_Work request_.
Pull out every line below that holds the word "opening".

_Records shown_.
____________

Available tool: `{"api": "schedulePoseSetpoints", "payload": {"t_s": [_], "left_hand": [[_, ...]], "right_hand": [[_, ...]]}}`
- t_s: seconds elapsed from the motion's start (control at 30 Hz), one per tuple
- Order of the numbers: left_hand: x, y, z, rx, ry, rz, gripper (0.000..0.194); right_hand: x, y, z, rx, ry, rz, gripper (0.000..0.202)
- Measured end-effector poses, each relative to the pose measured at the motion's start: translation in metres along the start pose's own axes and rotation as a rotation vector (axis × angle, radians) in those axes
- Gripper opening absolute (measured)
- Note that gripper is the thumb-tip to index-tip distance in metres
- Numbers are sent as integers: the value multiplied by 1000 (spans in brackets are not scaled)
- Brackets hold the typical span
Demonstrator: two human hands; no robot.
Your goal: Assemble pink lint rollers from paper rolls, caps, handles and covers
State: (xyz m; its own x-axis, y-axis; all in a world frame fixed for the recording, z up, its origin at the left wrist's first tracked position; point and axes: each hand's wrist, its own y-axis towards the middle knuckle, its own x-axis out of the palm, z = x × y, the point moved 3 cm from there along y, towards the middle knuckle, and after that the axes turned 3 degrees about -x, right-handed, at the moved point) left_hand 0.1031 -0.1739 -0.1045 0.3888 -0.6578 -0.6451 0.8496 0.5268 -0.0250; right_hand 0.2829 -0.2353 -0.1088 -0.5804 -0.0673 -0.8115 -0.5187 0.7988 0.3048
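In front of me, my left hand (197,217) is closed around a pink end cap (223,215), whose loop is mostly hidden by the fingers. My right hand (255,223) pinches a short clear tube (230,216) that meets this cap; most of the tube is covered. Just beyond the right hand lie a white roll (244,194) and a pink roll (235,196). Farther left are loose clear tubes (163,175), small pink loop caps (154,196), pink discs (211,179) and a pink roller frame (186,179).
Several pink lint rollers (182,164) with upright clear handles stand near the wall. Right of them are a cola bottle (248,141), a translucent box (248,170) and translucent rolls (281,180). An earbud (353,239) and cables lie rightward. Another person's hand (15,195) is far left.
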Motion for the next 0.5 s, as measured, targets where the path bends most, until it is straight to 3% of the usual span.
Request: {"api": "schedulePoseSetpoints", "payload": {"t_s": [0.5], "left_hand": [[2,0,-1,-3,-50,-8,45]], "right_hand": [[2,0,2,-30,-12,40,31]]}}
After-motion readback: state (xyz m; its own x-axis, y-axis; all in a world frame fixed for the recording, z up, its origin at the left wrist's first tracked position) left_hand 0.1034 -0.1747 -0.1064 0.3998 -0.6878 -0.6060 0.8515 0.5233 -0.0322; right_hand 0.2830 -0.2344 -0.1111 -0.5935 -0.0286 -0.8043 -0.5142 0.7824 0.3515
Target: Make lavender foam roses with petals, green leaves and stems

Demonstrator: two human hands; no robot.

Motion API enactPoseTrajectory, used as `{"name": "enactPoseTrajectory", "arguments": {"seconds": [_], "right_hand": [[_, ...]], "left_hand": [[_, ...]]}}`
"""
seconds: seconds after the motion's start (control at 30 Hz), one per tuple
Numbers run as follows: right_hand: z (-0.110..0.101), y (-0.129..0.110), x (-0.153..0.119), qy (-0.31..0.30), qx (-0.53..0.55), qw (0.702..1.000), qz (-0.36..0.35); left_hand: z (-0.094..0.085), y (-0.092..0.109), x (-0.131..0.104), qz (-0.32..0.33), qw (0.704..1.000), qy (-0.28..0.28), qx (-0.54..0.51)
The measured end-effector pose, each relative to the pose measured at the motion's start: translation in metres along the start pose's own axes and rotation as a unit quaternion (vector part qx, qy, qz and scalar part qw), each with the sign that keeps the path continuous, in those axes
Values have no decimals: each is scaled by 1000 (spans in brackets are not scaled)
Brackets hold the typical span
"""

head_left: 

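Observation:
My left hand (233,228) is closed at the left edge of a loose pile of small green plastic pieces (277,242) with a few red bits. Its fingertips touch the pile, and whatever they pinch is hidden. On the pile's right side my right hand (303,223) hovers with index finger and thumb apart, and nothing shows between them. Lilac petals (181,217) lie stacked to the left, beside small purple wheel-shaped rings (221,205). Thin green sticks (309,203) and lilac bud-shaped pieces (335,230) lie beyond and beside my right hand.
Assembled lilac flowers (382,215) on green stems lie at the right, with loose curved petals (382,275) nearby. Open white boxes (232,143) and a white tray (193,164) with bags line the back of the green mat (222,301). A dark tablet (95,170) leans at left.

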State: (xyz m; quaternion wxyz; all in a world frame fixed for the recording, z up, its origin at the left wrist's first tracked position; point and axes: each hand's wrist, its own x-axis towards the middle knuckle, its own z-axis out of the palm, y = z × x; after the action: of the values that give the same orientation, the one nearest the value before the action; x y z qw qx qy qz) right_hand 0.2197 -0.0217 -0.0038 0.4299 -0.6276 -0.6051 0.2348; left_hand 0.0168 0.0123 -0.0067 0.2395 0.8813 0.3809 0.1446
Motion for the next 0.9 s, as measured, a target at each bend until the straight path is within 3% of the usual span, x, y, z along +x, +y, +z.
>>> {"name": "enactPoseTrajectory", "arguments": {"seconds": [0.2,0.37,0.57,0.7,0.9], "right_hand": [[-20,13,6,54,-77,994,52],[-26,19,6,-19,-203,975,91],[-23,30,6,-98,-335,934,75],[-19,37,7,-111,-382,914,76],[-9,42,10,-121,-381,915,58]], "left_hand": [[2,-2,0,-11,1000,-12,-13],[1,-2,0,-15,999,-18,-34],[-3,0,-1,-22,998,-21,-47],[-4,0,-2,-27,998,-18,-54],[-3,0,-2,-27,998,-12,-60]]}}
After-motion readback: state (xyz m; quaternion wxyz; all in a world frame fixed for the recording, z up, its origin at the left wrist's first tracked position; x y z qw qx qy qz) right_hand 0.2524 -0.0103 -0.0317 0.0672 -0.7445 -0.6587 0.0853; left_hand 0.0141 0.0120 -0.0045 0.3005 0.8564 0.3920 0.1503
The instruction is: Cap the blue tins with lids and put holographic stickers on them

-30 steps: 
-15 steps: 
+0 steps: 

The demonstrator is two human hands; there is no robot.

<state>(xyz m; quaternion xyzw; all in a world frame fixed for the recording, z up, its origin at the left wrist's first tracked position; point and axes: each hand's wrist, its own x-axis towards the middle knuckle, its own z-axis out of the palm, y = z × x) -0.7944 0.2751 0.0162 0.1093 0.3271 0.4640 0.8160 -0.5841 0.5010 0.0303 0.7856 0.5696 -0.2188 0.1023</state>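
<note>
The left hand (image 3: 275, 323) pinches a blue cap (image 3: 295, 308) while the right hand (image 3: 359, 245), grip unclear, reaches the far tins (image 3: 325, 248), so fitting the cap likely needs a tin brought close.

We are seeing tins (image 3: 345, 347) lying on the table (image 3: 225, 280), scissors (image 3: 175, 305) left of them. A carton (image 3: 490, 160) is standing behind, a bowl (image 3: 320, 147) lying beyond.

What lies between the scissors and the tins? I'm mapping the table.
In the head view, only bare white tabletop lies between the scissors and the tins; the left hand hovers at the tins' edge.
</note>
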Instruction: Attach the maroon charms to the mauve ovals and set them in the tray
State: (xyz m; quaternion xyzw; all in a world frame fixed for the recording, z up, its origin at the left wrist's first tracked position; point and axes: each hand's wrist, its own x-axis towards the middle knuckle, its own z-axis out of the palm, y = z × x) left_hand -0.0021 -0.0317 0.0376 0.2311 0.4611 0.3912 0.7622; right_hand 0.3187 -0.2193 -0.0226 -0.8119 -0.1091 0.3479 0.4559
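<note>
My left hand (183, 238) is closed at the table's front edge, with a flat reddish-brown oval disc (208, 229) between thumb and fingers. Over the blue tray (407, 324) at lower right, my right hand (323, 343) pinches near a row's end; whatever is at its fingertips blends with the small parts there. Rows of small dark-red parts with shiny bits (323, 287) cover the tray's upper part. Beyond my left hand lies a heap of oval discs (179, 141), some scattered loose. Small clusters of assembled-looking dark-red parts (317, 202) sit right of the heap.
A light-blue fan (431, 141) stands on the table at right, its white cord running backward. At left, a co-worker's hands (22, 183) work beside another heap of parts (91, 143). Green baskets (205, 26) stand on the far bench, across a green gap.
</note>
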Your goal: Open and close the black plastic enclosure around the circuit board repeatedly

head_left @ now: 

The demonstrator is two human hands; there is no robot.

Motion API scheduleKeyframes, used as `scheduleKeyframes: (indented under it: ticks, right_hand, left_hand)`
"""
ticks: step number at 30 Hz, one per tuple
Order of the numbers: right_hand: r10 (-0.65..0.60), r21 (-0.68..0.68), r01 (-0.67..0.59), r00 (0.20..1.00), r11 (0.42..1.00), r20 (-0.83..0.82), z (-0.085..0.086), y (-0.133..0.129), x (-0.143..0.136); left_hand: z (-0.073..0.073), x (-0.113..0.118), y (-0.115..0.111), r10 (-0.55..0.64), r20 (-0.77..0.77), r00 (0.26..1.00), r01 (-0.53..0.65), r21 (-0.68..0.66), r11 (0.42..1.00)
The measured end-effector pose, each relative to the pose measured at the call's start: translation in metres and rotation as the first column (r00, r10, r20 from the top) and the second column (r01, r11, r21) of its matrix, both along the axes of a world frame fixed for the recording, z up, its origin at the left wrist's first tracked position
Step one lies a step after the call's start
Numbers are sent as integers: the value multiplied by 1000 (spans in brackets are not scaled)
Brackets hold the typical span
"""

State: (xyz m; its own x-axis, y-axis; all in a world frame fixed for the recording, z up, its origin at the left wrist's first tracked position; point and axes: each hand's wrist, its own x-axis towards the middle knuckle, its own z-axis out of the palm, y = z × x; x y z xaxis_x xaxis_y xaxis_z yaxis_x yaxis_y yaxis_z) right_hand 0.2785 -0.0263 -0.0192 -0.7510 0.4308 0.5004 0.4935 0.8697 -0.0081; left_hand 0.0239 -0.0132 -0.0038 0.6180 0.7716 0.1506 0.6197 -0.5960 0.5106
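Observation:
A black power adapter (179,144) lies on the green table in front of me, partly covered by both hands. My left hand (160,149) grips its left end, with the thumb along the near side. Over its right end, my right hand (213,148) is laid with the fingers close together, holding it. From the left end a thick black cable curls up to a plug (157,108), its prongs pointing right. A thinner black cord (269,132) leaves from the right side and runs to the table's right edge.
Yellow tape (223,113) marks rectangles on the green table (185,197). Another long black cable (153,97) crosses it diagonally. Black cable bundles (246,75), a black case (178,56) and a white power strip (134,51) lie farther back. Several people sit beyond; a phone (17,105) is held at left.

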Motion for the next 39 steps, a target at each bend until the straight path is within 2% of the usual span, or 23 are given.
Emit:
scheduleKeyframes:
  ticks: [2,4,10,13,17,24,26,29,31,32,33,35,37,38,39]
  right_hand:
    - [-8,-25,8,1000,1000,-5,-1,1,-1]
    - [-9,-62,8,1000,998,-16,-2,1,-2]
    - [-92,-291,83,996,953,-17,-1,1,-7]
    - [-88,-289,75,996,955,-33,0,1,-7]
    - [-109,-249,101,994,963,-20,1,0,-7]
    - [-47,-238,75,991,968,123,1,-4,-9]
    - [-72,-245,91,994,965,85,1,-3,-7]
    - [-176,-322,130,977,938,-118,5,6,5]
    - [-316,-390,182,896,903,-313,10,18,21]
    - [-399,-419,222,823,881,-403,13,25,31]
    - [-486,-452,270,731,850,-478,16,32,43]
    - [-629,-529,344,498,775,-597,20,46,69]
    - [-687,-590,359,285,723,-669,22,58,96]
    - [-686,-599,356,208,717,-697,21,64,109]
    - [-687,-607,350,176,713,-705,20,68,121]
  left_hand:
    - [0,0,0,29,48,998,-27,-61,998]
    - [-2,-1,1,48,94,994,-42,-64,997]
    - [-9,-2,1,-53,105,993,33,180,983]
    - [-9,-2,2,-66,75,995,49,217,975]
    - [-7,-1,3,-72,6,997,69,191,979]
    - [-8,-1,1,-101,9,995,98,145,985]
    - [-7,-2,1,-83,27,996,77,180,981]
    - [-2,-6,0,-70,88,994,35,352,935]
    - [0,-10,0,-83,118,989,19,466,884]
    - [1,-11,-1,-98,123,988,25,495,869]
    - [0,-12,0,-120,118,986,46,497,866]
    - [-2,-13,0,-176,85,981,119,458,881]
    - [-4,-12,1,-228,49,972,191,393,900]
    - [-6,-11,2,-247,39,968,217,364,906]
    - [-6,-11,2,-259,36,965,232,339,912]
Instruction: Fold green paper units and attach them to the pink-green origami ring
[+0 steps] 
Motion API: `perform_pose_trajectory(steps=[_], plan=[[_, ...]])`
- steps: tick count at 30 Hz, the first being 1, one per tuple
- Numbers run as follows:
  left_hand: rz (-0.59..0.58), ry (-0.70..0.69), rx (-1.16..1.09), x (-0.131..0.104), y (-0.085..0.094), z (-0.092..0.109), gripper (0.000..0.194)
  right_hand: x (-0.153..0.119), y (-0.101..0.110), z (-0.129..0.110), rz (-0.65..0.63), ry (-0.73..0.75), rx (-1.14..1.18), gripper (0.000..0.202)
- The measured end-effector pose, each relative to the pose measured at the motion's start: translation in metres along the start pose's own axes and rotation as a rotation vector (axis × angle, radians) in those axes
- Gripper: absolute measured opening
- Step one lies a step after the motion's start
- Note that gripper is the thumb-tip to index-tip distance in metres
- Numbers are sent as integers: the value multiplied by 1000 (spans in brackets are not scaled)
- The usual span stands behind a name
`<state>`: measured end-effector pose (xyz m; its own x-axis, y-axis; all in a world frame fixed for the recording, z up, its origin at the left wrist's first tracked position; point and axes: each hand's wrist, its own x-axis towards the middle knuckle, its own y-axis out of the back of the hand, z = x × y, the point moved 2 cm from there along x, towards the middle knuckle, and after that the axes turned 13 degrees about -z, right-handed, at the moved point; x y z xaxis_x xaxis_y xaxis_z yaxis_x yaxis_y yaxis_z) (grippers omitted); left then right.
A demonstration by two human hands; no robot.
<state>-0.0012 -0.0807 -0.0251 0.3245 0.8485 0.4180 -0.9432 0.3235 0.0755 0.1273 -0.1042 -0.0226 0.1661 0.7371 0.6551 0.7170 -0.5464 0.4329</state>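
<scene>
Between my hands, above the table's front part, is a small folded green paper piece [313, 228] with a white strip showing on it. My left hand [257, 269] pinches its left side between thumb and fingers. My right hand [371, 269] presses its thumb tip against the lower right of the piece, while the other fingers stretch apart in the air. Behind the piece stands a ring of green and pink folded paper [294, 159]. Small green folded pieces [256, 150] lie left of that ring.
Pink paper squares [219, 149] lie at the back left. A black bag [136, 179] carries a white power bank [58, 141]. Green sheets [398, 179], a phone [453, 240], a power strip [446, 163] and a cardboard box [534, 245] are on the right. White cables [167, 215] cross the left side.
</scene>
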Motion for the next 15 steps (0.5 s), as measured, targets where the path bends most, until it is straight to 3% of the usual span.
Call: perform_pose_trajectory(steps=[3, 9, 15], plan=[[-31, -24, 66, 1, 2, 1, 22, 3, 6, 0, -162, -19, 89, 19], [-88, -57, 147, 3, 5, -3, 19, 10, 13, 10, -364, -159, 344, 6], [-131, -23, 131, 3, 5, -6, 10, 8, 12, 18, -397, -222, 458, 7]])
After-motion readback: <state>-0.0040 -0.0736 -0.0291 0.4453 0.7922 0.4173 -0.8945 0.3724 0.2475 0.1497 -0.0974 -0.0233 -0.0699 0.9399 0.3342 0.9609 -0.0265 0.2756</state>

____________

_Expected output_.
- Gripper opening absolute (measured)
- Gripper: absolute measured opening

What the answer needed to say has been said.